• Assigned task: One part of the entries below is wanted: the lines from the one containing "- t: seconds" through the one containing "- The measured". Write those out exactly and nothing else.

• Data shown:
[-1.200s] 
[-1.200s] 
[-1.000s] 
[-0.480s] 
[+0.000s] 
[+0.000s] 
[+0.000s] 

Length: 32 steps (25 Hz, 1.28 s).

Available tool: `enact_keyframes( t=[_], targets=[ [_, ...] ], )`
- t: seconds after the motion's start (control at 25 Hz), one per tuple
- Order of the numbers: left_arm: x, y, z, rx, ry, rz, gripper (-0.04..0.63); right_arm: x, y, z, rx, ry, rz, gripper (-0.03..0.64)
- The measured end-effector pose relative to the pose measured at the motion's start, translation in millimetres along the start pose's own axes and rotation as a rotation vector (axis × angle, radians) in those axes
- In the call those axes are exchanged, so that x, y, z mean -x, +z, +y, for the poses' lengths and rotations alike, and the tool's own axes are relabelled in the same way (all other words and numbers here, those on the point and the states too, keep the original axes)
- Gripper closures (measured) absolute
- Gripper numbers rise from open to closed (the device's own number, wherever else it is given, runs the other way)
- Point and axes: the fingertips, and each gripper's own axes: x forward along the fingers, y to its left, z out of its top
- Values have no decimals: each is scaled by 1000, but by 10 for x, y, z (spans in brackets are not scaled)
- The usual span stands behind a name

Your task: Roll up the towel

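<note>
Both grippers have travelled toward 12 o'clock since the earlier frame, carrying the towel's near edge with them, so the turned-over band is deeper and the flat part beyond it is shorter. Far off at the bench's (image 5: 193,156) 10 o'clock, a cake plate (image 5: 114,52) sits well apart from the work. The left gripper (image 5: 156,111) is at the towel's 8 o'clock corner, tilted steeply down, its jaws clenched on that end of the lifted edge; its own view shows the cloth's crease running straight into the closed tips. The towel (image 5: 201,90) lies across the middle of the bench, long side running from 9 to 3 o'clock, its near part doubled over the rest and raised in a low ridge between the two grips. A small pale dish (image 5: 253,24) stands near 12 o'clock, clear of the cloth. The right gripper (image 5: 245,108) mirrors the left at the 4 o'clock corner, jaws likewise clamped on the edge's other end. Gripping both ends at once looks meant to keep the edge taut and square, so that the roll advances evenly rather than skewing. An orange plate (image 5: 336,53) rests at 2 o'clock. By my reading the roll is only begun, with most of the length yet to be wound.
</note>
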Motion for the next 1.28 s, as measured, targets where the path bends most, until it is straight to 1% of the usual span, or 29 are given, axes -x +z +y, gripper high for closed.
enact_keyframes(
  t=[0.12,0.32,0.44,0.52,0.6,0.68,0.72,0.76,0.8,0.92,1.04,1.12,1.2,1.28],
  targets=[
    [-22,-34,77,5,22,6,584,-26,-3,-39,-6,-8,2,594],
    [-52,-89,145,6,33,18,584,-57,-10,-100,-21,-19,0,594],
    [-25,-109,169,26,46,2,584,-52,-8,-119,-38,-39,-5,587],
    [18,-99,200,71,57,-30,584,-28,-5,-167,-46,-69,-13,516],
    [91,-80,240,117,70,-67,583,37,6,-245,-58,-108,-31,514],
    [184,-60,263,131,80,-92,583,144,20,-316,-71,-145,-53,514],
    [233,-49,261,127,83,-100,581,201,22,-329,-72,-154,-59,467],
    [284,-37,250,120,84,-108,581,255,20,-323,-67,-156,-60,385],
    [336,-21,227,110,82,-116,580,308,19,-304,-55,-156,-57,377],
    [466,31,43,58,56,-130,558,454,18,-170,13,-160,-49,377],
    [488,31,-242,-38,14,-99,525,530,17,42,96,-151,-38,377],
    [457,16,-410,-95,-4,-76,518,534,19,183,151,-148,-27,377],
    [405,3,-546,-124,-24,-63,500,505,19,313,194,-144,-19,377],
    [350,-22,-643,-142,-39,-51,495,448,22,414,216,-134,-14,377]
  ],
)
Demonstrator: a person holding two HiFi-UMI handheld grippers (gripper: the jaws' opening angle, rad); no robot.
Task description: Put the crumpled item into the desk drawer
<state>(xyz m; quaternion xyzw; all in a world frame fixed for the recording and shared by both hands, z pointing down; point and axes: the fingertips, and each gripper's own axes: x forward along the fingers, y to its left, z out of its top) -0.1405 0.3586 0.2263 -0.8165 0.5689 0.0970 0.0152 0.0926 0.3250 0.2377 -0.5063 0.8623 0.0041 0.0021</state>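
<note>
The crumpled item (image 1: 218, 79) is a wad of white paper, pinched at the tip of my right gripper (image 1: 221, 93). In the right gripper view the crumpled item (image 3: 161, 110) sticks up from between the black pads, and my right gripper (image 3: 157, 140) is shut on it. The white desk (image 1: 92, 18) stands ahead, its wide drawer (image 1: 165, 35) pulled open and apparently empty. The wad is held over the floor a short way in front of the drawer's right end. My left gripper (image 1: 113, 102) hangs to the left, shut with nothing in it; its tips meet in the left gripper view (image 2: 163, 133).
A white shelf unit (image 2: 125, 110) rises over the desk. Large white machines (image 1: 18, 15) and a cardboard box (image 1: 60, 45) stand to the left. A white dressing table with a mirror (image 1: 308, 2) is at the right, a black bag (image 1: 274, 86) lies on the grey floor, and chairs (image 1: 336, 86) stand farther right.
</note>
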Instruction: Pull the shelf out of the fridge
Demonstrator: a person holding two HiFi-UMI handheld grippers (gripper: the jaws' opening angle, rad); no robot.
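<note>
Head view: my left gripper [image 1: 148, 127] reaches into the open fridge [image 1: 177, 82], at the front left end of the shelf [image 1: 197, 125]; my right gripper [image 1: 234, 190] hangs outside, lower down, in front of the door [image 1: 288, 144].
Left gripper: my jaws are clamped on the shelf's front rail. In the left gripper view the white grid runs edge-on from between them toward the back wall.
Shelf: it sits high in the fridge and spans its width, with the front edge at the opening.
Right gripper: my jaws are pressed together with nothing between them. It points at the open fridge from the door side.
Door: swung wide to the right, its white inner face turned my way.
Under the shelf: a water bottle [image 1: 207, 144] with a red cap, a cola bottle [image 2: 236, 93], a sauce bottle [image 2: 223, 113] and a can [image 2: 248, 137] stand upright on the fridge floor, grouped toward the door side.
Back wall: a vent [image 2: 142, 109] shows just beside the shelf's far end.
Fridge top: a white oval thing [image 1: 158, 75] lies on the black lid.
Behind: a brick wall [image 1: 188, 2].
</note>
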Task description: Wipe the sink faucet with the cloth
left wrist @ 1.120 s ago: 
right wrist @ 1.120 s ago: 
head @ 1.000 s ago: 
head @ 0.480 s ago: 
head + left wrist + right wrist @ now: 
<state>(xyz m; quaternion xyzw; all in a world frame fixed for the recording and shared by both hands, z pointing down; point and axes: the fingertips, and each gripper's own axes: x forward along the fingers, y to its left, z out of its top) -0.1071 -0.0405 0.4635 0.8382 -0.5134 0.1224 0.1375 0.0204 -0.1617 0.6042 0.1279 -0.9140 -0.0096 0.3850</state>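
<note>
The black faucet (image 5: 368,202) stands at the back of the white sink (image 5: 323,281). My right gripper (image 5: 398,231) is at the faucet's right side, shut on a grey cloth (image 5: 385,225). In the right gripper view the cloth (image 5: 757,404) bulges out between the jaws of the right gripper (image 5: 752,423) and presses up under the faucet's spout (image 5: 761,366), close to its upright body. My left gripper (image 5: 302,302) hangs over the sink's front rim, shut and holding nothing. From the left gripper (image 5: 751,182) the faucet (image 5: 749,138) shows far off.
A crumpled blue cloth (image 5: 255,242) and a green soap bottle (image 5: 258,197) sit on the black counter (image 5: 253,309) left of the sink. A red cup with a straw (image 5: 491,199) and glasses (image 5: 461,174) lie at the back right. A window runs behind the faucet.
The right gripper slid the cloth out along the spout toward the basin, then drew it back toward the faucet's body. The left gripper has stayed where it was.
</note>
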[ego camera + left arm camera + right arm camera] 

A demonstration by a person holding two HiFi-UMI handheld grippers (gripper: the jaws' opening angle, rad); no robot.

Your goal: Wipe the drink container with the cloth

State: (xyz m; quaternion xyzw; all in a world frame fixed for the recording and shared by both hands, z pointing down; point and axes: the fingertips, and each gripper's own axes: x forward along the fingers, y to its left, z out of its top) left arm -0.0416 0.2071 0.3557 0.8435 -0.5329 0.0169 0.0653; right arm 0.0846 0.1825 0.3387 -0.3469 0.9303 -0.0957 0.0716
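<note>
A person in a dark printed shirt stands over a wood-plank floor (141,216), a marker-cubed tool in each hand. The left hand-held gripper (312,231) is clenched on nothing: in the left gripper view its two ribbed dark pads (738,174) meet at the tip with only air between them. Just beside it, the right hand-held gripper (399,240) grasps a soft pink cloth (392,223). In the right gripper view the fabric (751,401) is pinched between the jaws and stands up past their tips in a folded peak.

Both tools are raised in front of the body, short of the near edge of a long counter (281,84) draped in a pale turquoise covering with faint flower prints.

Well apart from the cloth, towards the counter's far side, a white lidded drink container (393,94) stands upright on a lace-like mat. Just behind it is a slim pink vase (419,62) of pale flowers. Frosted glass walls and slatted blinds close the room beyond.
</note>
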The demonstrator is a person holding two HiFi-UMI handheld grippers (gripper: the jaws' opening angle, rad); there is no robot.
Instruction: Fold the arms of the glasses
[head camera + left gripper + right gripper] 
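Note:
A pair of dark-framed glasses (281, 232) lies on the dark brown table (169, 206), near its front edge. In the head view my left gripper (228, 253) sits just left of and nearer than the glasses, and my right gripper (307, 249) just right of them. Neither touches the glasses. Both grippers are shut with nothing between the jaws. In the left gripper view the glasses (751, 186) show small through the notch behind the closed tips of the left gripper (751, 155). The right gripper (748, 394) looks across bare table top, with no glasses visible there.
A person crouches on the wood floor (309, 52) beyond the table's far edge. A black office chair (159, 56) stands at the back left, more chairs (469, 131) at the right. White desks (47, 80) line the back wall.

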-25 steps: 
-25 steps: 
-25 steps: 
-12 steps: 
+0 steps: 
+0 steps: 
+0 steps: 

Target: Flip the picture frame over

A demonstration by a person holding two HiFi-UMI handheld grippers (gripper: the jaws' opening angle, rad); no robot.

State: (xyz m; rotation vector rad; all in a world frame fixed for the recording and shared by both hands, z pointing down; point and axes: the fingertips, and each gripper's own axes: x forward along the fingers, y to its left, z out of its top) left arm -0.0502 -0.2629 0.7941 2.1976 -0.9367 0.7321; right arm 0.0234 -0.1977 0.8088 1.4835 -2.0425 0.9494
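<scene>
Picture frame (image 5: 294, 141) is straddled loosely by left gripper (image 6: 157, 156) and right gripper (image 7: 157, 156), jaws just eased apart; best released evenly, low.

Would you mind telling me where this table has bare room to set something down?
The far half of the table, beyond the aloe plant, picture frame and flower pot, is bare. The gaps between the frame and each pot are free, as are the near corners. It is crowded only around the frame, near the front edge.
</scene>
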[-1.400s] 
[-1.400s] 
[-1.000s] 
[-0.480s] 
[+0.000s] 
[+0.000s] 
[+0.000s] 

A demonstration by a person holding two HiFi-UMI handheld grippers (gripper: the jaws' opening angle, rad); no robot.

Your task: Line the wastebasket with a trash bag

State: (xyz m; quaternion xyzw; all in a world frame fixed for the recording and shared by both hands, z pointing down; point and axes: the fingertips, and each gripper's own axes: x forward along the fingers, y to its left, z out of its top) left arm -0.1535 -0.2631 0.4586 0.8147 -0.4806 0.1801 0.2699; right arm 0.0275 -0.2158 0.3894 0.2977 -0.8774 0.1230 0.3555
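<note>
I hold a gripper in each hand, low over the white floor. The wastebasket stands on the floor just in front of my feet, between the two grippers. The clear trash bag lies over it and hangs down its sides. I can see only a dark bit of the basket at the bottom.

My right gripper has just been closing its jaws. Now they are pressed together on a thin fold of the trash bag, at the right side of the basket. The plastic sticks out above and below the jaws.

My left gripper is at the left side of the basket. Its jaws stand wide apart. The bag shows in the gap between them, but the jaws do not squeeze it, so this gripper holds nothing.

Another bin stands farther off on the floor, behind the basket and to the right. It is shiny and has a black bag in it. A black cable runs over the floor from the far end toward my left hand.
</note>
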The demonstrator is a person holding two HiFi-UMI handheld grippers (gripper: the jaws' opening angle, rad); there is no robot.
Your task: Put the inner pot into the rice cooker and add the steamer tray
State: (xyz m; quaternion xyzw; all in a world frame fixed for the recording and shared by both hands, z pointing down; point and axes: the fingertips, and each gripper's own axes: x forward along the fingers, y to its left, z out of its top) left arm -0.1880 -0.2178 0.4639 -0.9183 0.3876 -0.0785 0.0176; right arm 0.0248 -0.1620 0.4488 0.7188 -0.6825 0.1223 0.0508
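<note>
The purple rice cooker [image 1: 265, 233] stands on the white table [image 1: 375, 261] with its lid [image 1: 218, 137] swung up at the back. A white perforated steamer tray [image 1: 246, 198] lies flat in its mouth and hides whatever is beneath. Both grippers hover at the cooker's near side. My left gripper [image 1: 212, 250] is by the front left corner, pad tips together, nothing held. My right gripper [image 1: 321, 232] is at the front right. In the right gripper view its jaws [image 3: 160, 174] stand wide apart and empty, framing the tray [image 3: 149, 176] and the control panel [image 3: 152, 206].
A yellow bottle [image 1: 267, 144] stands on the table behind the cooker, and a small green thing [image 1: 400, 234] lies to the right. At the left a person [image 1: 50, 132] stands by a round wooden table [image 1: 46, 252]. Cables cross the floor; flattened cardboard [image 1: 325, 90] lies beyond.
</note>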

• Written solution:
- t: seconds after the motion's start (control at 25 Hz), one per tuple
- Order of the numbers: left_arm: x, y, z, rx, ry, rz, gripper (-0.04..0.63); right_arm: x, y, z, rx, ry, rz, gripper (-0.03..0.64)
- The measured end-effector pose relative to the pose measured at the motion's start, translation in millimetres along the start pose's own axes and rotation as a rotation vector (axis × angle, radians) in those axes

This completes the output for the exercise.